Additionally, in the Mattos portion of Mattos v. Agarano, qualified immunity was given to officers who tased the cooperative Mrs. Mattos, who was trying to be helpful, but then pushed away an officer who was pressed against her breasts. Mrs. Mattos was not arrested or charged with a crime and the Ninth Circuit found any violation of law by her to be minimal. Mattos's conduct was defensive and intended to only protect her own body from contact. If qualified immunity was given in 2011 for tasing Mattos, then qualified immunity should be given for the tasing of the 6 foot, 200 lbs. Lucas, who had been violent to property, and was angry and loud.

Plaintiff's Opposition

Lucas argues that there was not probable cause to arrest him under Penal Code § 415(2). Lucas did not make any verbal threats towards the medical personnel or the officers, but he was simply very adamant about not wanting people in his home. It is consistent with the First Amendment to insist that illegally present personnel leave one's home. Lucas argues that he had no obligation to comply or cooperate with any personnel who were within his home illegally.

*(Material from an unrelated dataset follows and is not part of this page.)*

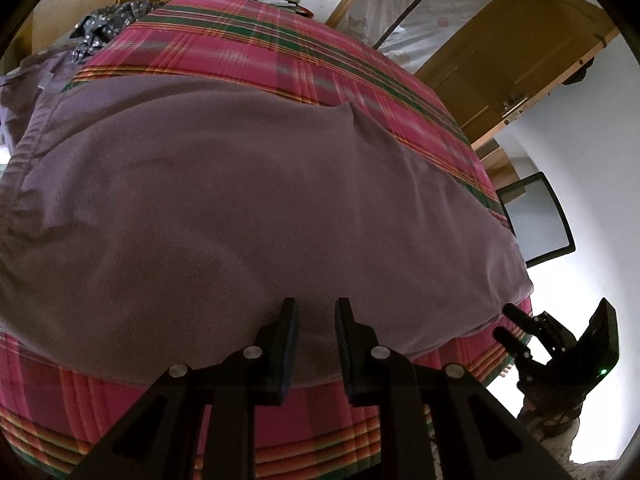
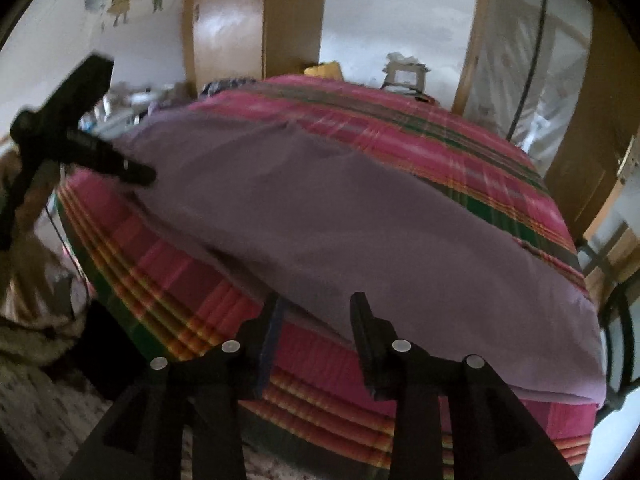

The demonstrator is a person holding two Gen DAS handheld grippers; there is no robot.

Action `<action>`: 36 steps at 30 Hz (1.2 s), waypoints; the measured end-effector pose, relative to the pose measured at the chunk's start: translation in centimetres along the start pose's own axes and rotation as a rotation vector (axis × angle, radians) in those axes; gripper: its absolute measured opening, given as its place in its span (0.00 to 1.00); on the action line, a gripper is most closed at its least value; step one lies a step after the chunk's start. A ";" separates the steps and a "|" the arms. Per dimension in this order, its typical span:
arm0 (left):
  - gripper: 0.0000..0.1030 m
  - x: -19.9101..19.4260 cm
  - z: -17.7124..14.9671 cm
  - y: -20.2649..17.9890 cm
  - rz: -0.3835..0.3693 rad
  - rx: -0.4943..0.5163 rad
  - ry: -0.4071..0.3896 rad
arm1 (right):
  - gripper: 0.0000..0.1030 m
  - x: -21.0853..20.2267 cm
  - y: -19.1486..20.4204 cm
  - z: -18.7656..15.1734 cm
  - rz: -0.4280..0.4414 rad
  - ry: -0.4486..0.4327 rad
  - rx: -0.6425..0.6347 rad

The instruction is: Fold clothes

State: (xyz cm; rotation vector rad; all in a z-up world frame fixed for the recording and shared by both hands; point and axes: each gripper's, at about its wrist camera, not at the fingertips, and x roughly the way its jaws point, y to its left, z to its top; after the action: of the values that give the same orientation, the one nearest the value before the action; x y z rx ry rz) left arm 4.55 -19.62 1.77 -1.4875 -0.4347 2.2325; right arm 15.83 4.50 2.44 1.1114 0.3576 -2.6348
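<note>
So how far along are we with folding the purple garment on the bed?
Early. Done: the purple garment lies spread fairly flat on the plaid bedspread. In hand: the left gripper is at its near hem; the right gripper is open, holding nothing. Left: the folds themselves, plus the floral garment.

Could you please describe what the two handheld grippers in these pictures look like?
Both the left gripper and the right gripper are matte black, with two flat, blade-like fingers on angular linkage arms joined by round silver pins. Seen from the left camera, the right gripper's body shows a small green light. No sleeves or markings are visible.
</note>
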 end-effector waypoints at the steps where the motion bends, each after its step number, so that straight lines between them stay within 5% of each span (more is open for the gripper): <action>1: 0.19 0.0 0.0 0.0 0.000 -0.002 -0.001 | 0.35 0.4 0.2 -0.1 -0.032 0.006 -0.018; 9: 0.19 0.0 0.0 -0.1 0.001 -0.006 0.002 | 0.34 1.2 0.0 -0.6 -0.170 -0.009 -0.068; 17: 0.19 0.1 0.1 -0.1 0.003 -0.017 0.001 | 0.20 1.9 1.0 -1.4 -0.274 -0.009 -0.167; 25: 0.19 0.0 -0.1 -0.2 0.010 -0.019 -0.002 | 0.22 2.8 2.4 -2.0 -0.433 -0.032 -0.322; 27: 0.19 0.1 -0.1 -0.2 0.009 -0.019 -0.003 | 0.18 2.6 2.1 -2.0 -0.435 -0.038 -0.303; 29: 0.19 0.1 -0.1 -0.2 0.005 -0.025 -0.003 | 0.04 2.2 1.9 -2.0 -0.467 -0.061 -0.295; 33: 0.19 0.2 -0.1 0.2 -0.011 -0.039 -0.003 | 0.04 0.8 2.1 -1.8 -0.539 -0.115 -0.292; 36: 0.19 0.2 -0.1 0.3 -0.019 -0.045 -0.004 | 0.04 1.7 2.8 -2.7 -0.569 -0.071 -0.373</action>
State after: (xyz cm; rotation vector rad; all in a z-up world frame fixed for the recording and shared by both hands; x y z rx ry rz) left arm 4.51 -19.80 1.46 -1.4956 -0.5018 2.2251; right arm 17.43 2.50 -1.00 0.8830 1.2528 -2.8721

Lucas argues that the Mattos portion of Mattos v. Agarano is inapplicable because the officers there met the requirements for a warrantless entry. There were exigent circumstances and the officers were dealing with a domestic violence call. More officers are injured during domestic violence calls than any other type of call. Here, the entry into the home was not justified and the officers were not present in response to domestic violence call.

Legal Standard

Qualified immunity protects "government officials . . . from liability for civil damages insofar as their conduct does not violate clearly established statutory or constitutional rights of which a reasonable person would have known." Harlow v. Fitzgerald, 457 U.S. 800, 818 (1982); Phillips v. Hust, 477 F.3d 1070, 1079 (9th Cir. 2007); Brittain v. Hansen, 451 F.3d 982, 987 (9th Cir. 2006). The "concern of the immunity inquiry is to acknowledge that reasonable mistakes can be made," and that it is "often difficult for an officer to determine how the relevant legal doctrine will apply to the factual situation that he faces." Estate of Ford v. Ramirez-Palmer, 301 F.3d 1043, 1049 (9th Cir. 2002).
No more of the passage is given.